Deputy Speaker, Ondo State House of Assembly
- In office 2015–2023
- Preceded by: Dare Emiola
- Succeeded by: Gbegudu Ololade James

Personal details
- Born: Ore, Ondo State, Nigeria
- Education: Ekiti State University, Adekunle Ajasin University
- Occupation: Politician; Lawyer;

= Ogundeji Iroju =

Nigerian politician

Ogundeji Iroju is a Nigerian politician, lawyer, and accountant. He served as the deputy speaker of the Ondo State House of Assembly. As a member, he represented Odigbo Constituency 1.

== Political career ==
In 2013, Ogundeji Iroju was appointed by then Governor Olusegun Mimiko as Commissioner for Employment and Productivity in the Ondo State Executive Council. He was sworn in alongside other nominees and tasked with overseeing initiatives in employment and workforce development in the state.

In 2015, Iroju was elected a member of the Ondo State House of Assembly , representing the Odigbo Constituency 1 in the 8th Assemblies. At the state assembly, he was elected as the deputy speaker. During the 2019 election cycle, he was elected Deputy Speaker of the Ondo State House of Assembly for the second term.

In 2020, while serving as Deputy Speaker, he was suspended and subsequently removed from the position by members of the Assembly amid internal disagreements.

Following his removal, Ogundeji challenged the Assembly's action in court, arguing that the impeachment process did not comply with constitutional and procedural requirements. In January 2023, an Akure High Court ruled that his removal was illegal, null and void, and ordered his reinstatement as Deputy Speaker.

The State House of Assembly appealed this ruling, but in August 2024 the Court of Appeal sitting in Akure upheld the earlier judgment, describing the Assembly's action as unconstitutional and ordered that Ogundeji be reinstated with all entitlements due to him as a lawmaker and Deputy Speaker.
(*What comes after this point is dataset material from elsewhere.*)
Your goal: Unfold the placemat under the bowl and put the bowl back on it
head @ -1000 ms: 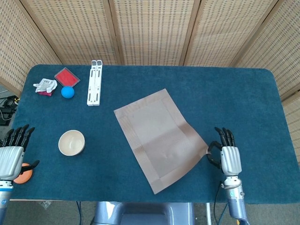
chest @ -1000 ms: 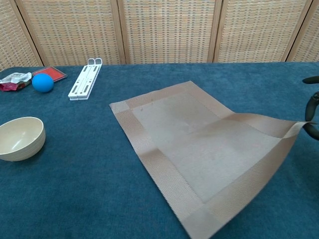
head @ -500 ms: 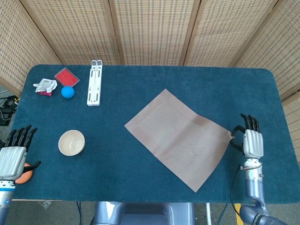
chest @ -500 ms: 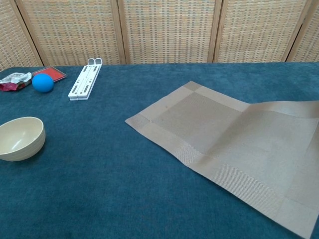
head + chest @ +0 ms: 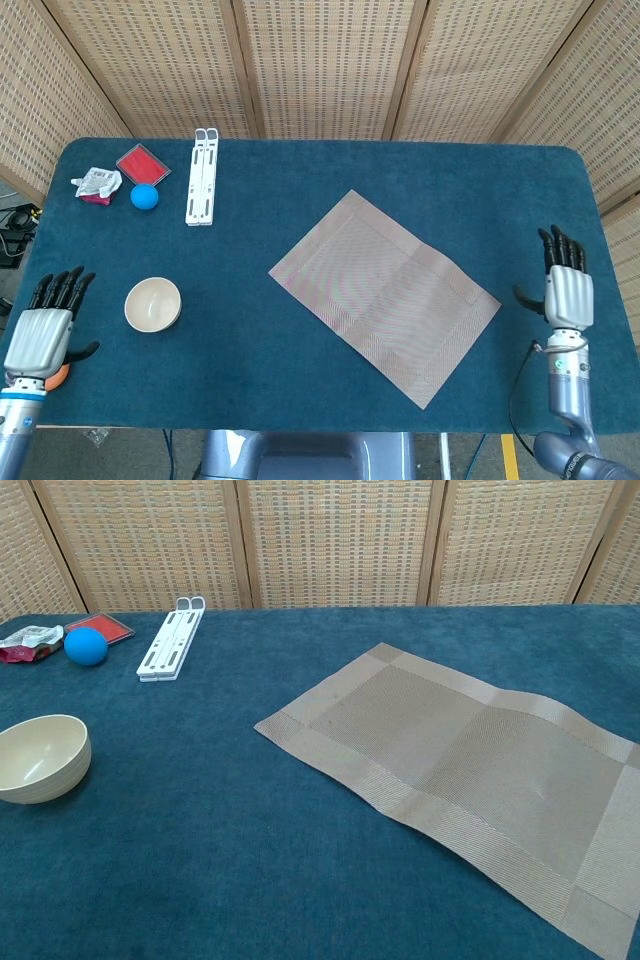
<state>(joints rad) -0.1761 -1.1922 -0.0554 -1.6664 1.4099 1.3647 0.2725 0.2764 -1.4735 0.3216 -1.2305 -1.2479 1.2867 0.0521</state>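
Tan placemat (image 5: pixel 385 296) lies unfolded (slightly rippled), cream bowl (image 5: pixel 153 304) well left.

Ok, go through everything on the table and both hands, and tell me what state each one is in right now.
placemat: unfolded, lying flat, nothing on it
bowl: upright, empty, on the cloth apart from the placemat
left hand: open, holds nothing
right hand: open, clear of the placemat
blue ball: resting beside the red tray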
=== Special Adviser on Legislative Matters ===

In September 2026, Governor Lucky Aiyedatiwa appointed Ogundeji Iroju as Special Adviser on Legislative Matters. The appointment was announced on 14 September 2026 by the governor's Chief Press Secretary, Prince Ebenezer Adeniyan. He was sworn into office on 17 September 2026 alongside other newly appointed special advisers and government officials.